A DAD has claimed he is able to unlock his wife’s iPhone X with his own face – bypassing the facial recognition safety feature – despite Apple promising there was a one-in-a-million chance of it happening.
Phill Bland was left fuming when he realised his wife’s phone unlocked at just a glance from him, and now believes that the device had adapted to his face.
Triangle News Dad Phill Bland said he was frustrated that the promised technology appeared not to work
The dad-of-two said the family was forking out £70 a month each and had paid a £40 one-off fee on an upgrade with phone provider EE, but he was left unimpressed at the possible security breach.
The 44-year-old said: “I asked Apple about it and they say ‘No it can only recognise one face.’
“It shouldn’t happen. It’s just pathetic.”
Apple released their long-awaited FaceID technology with their new iPhone X on November 3, with customers across the globe queuing to get their hands on the high-tech handset.
Triangle News In the video, Phill’s wife can be seen unlocking and locking the phone Triangle News She then passes it to Phill, who appears to be able to unlock the device Triangle News The dad said he was unimpressed, having specifically bought the device for its facial recognition feature
Phill, of Wigan, Greater Manchester, said he had particularly wanted the new facial recognition feature to stop his two kids, Ellie, 12, and Lewis, ten, pinching his handset.
But he said just a few weeks after his family bought the new phones, he could unlock his wife Paula’s phone – reckoning that the device now thought he owned the phone as he had used the passcode to open it so often.
He said: “We both know each other’s codes and I do use her phone if it’s lying around, so the only thing we can think is it’s started to think I’m her.”
HOW DOES IT WORK? The iPhone facial recognition system under the microscope
Face ID captures both a 3-D and 2-D image of your face using infrared light while you’re looking straight at the camera.
Apple then compares that information to images you took while setting up Face ID.
This comparison is performed using a “neural network” that lives on the iPhone X’s new A11 chip.
Five unsuccessful attempts at Face ID will force you to enter a passcode which you’ll need anyway just to set up facial recognition.
That requires you to come up with a secure string of digits or, for extra security, a string of letters and numbers to protect your privacy.

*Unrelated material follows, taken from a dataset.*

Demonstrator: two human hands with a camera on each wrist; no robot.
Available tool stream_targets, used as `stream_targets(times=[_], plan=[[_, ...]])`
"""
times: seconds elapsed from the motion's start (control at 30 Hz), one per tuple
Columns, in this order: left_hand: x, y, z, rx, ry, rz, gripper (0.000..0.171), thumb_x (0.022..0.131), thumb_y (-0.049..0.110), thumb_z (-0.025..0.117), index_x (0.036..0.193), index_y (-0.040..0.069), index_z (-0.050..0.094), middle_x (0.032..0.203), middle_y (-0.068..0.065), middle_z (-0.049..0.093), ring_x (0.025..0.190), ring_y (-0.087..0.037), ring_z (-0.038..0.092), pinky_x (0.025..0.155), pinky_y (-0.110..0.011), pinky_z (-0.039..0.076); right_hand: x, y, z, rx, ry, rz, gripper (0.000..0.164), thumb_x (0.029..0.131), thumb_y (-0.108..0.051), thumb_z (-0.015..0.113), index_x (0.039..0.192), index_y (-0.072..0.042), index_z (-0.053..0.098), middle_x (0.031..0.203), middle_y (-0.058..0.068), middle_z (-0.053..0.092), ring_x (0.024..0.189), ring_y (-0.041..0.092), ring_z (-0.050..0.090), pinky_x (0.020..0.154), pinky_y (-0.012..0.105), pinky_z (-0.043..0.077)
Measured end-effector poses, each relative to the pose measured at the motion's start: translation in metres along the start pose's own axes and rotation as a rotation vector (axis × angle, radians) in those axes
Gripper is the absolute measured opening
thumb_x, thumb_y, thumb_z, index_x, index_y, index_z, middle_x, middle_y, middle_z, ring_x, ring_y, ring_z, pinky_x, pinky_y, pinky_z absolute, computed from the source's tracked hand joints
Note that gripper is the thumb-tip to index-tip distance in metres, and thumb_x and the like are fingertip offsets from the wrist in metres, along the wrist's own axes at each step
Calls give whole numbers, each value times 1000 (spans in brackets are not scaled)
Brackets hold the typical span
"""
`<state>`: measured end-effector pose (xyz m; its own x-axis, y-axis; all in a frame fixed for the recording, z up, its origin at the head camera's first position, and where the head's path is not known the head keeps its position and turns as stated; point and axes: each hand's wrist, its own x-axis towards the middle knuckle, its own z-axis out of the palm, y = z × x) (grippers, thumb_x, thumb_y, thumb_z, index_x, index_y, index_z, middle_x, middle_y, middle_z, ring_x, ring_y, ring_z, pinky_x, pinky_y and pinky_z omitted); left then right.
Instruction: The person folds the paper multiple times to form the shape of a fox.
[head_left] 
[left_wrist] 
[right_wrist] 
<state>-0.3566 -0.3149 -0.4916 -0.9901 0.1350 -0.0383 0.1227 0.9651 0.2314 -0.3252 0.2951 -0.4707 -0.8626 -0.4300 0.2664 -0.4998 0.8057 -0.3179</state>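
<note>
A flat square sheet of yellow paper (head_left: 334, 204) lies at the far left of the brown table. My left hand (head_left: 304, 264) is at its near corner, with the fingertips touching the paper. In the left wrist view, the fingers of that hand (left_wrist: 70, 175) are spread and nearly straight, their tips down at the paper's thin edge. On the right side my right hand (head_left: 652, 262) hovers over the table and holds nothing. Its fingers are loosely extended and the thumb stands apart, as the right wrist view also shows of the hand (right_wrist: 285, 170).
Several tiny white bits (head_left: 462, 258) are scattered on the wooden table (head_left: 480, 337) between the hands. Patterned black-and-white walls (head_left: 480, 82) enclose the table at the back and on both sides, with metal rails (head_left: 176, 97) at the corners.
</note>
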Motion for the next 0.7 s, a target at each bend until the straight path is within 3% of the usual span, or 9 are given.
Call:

Apple’s official information on Face ID says its TrueDepth camera system uses “advanced technologies” to accurately measure the user’s facial features.
It adds: “With a simple glance, FaceID securely unlocks iPhone X.
“Face ID automatically adapts to changes in your appearance, and carefully safeguards the privacy and security of your biometric data.”
When the handset detects and matches a face, it should unlock instantly.